The Nancy Lieberman Award, named for Basketball Hall of Fame legend Nancy Lieberman, was given annually by the Rotary Club of Detroit in the Award's first 14 years to the nation's top collegiate point guard in women's Division I basketball. Sue Bird won the inaugural award in 2000, making her the first of only two players to have won three Lieberman Awards. Paige Bueckers is the first freshman (first-year player) to win the award in 2021, and only three players have won as sophomores (second-year players)—Bird in 2000; the other three-time winner, Sabrina Ionescu, in 2018; and Caitlin Clark in 2022.

The award is given to a player who exemplifies "the floor leadership, play-making and ball-handling skills that personified Nancy Lieberman during her career". Originally, voting was performed exclusively by sportswriters. The announcement of the winner has coincided with the Final Four weekend, with an award ceremony the following Wednesday which was hosted by the Detroit Rotary Club at the Detroit Athletic Club through 2013. Beginning with the 2014 award to Odyssey Sims of Baylor University, the Nancy Lieberman Award has been presented by the Naismith Memorial Basketball Hall of Fame as part of the Final Four proceedings, and is now presented at the annual convention of the Women's Basketball Coaches Association (WBCA).

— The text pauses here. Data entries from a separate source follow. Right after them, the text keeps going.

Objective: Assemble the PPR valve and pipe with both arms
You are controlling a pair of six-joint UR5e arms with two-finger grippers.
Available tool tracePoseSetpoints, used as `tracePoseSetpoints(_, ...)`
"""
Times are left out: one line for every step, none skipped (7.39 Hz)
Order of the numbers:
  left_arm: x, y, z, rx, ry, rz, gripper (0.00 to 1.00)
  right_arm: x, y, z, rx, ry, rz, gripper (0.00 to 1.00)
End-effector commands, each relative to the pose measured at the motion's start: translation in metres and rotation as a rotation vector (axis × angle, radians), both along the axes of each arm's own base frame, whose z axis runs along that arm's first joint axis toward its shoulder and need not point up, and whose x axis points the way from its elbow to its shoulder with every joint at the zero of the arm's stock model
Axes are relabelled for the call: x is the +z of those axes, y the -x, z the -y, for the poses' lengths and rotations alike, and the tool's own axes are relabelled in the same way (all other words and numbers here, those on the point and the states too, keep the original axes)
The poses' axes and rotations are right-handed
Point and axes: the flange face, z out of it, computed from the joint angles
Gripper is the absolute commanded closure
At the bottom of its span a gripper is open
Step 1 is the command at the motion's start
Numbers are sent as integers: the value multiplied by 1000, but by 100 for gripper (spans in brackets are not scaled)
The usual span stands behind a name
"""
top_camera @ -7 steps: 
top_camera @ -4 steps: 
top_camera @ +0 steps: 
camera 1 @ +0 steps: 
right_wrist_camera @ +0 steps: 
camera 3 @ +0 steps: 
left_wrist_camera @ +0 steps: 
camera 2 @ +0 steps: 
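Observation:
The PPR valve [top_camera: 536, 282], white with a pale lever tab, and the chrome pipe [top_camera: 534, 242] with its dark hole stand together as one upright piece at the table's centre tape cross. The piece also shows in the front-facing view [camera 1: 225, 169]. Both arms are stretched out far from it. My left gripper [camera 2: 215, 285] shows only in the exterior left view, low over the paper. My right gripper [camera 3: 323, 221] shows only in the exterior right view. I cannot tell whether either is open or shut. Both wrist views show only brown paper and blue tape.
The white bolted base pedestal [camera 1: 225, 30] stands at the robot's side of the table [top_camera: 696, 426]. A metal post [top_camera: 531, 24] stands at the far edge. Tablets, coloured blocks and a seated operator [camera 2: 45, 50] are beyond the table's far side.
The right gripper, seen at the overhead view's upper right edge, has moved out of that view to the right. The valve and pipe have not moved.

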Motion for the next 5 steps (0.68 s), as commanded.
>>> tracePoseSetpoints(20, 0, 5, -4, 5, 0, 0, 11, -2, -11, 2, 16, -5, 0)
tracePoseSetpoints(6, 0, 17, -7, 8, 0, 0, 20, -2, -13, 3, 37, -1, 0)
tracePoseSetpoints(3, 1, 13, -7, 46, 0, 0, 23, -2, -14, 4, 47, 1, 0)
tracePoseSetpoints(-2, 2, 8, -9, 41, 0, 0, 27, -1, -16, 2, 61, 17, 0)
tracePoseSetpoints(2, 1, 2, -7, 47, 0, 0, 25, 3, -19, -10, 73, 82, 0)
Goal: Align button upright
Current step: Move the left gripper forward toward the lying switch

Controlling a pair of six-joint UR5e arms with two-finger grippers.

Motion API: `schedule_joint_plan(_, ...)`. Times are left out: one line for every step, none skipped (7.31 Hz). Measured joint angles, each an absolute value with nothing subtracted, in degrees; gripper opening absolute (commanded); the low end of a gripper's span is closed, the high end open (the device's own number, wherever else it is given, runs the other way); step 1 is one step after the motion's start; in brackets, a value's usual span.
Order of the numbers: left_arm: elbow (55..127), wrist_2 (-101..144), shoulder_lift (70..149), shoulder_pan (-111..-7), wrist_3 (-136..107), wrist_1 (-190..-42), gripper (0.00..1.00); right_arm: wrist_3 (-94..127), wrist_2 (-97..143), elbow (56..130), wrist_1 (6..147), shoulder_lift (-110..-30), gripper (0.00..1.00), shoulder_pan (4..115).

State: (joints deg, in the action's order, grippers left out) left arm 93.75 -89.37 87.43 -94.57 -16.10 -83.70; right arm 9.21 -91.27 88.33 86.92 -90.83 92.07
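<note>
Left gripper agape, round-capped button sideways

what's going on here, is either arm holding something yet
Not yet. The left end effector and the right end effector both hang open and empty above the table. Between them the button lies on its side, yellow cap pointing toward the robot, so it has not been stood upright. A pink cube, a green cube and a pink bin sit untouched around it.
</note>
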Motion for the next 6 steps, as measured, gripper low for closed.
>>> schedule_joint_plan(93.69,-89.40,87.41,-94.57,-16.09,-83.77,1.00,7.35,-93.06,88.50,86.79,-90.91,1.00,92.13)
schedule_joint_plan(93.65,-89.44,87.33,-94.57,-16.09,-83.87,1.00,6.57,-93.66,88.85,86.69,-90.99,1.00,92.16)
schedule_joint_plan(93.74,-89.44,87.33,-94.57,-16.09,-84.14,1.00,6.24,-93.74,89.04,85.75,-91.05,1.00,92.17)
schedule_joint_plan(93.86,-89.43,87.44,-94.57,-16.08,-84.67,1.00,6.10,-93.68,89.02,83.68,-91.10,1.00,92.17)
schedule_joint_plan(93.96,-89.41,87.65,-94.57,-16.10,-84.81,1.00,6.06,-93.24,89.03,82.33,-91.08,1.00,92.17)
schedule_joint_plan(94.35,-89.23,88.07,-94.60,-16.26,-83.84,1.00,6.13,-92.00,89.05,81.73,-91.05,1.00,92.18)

The 2017–18 season started a new era for the award. Since that season, the WBCA has partnered with the Naismith Hall in the presentation of the award. The two bodies also incorporated the Lieberman Award into a new set of awards known as the "Naismith Starting Five", presented at the WBCA convention (except in 2020, when the convention was not held due to the COVID-19 pandemic) to players at each of the five traditional basketball positions. These awards parallel a previously existing set of men's basketball positional awards also presented by the Hall. The other four are:
 Ann Meyers Drysdale Shooting Guard Award
 Cheryl Miller Small Forward Award
 Katrina McClain Power Forward Award
 Lisa Leslie Center Award

The voting body for the Lieberman Award also changed upon its incorporation into the Naismith Starting Five. Each of the Starting Five awards is now determined by a selection committee consisting of Hall of Famers, WBCA coaching members, and media, and headed by the award's namesake. Fan voting through the Hall's website is also incorporated into the selection process.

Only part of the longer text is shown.